Data architecture & Engineering

Engineering with Intent.

Most data systems weren't designed — they accumulated.
We build them properly: structured, stable, and built to last.
The problem
The cost of accidental architecture

As organizations grow, their data systems grow with them — but rarely by design.

New tools get added.
Logic gets copied and modified.
Definitions drift.
Ownership becomes unclear.

The result:
Reports that contradict each other.
Metrics nobody fully trusts.
Engineering teams spending more time fixing than building.

The Method

How we think about Engineering

System Design

01
We define clear data models, ownership boundaries, and structural patterns before a single line of code is written.

A well-designed foundation doesn’t need to be rebuilt every two years.

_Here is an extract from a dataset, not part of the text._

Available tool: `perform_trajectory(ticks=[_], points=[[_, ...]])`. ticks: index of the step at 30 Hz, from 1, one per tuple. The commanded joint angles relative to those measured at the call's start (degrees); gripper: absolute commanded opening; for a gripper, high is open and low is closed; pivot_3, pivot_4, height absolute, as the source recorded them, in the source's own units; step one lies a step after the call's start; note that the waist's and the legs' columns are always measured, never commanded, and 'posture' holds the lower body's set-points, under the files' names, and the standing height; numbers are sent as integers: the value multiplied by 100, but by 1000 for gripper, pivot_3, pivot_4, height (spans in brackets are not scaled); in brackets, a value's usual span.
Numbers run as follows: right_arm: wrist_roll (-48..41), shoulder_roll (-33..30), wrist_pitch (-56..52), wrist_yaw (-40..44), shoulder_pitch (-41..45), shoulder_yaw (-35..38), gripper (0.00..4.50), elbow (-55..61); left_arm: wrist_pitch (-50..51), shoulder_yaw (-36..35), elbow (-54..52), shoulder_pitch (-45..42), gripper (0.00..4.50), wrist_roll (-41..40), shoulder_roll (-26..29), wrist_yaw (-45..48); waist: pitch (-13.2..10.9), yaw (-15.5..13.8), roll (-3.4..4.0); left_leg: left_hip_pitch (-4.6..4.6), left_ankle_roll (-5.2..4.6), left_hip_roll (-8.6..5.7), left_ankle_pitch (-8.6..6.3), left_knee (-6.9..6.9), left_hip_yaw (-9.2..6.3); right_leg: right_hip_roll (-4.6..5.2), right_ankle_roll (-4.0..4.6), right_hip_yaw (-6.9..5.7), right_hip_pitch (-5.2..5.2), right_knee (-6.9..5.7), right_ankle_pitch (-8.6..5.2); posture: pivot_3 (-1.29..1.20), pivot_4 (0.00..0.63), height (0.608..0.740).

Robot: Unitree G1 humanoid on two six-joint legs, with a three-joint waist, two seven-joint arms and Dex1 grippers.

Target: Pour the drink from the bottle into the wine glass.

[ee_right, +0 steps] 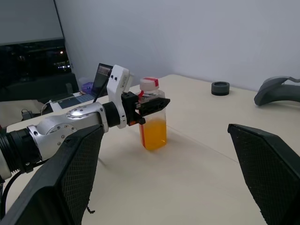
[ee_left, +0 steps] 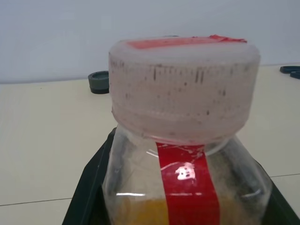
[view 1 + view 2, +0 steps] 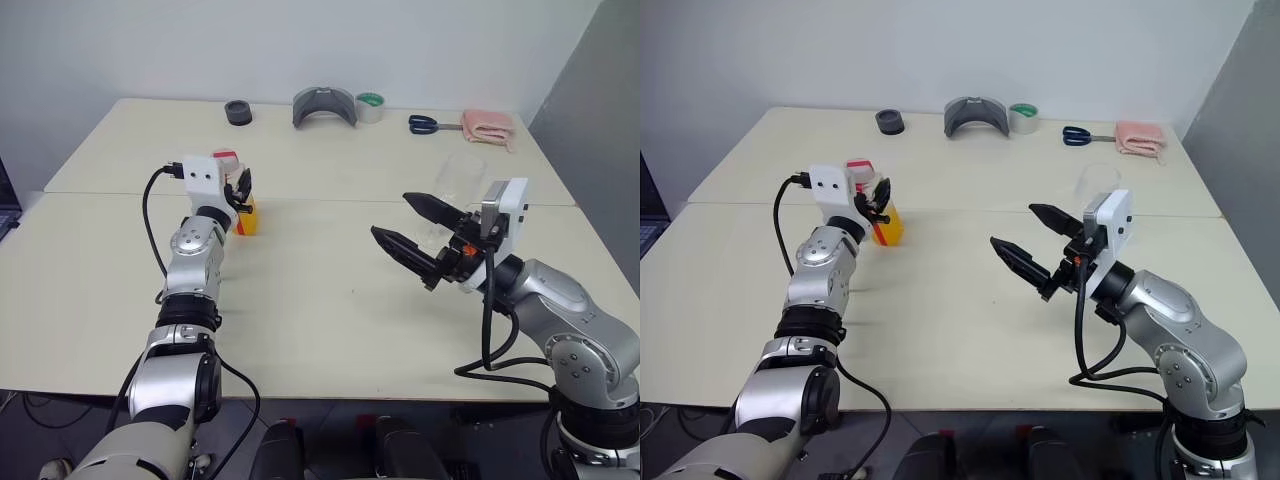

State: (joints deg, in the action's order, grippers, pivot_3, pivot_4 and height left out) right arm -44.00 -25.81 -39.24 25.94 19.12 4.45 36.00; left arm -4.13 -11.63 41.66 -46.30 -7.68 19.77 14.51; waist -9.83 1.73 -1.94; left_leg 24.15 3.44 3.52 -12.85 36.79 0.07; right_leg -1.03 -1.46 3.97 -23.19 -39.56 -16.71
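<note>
Left pincer (image 1: 149, 107) clamped on upright bottle (image 1: 153, 121); wine glass (image 3: 457, 195) well right of bottle, behind wide-open right pincer (image 3: 412, 238)

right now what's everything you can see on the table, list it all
bottle: one, clear, white cap, upright, left part of table, in left gripper's fingers
drink: orange-yellow, lower half of bottle
wine glass: one, clear, just beyond right gripper
black ring: one, far edge
grey curved piece: one, far edge, centre
tape roll: one, pale with green, beside grey piece
scissors: one, blue handles, far right
pink cloth: one, far right corner
table: cream
left gripper: black, shut on bottle
right gripper: black, open, above table
</note>
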Motion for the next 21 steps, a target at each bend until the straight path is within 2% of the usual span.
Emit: perform_trajectory(ticks=[1, 5, 12, 21], points=[[-29, -15, 119, -26, 79, 63, 4500, 167, -68, -24, -145, 10, 1825, -25, 19, -3, 0, 0, 0, 0, 0, 0, 0, 0, 0, 0, 0, 0, 0, 0, 0, 0, 150, 740], [54, -46, 135, -19, 114, 32, 4500, 143, 256, 4, -390, -18, 1825, -158, 8, 196, 0, -1, 0, 0, 0, 0, 0, 0, 0, 0, 0, 0, 0, 0, 0, 0, 150, 740], [566, -487, 22, 183, 875, -172, 4500, -493, 1597, 606, -1828, 178, 1825, -569, 241, 1852, -1, 5, 1, 2, 1, -1, 0, 3, 0, 0, 0, -2, -2, -1, 0, 0, 150, 740], [622, -110, -288, -119, 1952, -208, 4500, -1334, 2789, 1061, -3133, 35, 1825, -1502, 39, 3260, -2, 7, 3, 5, 0, 1, 0, 5, -1, -1, 1, 1, -6, -6, 0, 0, 150, 740]])
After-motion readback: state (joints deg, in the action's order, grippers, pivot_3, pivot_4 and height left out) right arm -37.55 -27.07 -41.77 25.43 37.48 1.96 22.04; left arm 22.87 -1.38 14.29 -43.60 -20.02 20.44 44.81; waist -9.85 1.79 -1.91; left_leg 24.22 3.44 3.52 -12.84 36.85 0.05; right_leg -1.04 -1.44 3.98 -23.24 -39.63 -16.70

These platforms support reliable analytics, machine learning, and AI workloads as complexity grows.

Reliable Data Engineering

02
Every transformation is explicit, traceable, and reproducible.

We build deterministic data pipelines with no hidden logic or undocumented assumptions. When a number changes, you know exactly why.

Built to Scale

03
We engineer for where your organization is going— not just where it is today.

Systems that hold their structure as complexity increases, without recurring rebuilds.
services

Three services. One engineering practice.

01 — Architecture & Design

We design modern data systems from the ground up — defining platform structure, domain boundaries, and data models built for long-term operational stability.
Architectures are designed to support advanced analytics, machine learning, and AI systems as organizations evolve.
Specialized expertise in Databricks Lakehouse environments.

02 — Engineering Implementation

We implement what we design.
Transformation logic is consistent, auditable, and built on internal frameworks that reduce risk and eliminate inconsistencies common in ad-hoc engineering.

03 — Modernization & Migration

We transition legacy systems deliberately. No big-bang rewrites.
Systems evolve in structured phases — preserving what works while replacing what doesn't.
the practice
How we work

BaseUnit is a focused practice, not a staffing operation. Every engagement is led at the senior level, with direct accountability for quality and outcome.

We prioritize precision over speed, structure over trend, and systems that remain stable long after the engagement has ended.

outcome

What changes after BaseUnit

What your organization looks like after we're done
Reports and metrics your team can fully stand behind.
Transformation logic that's fully traceable — anyone can follow the chain.
No more manual reconciliation to get numbers to agree.
Clear ownership of every part of the data system.
A data foundation that grows with your organization, without structural regression.
who is this for

Built for organizations that take their data systems seriously

Organizations moving to modern data platforms like Databricks.
Teams that have outgrown their initial data architecture.
Leadership that needs analytics they can rely on — for decisions and compliance.
Companies that want their data infrastructure to be an asset, not a liability.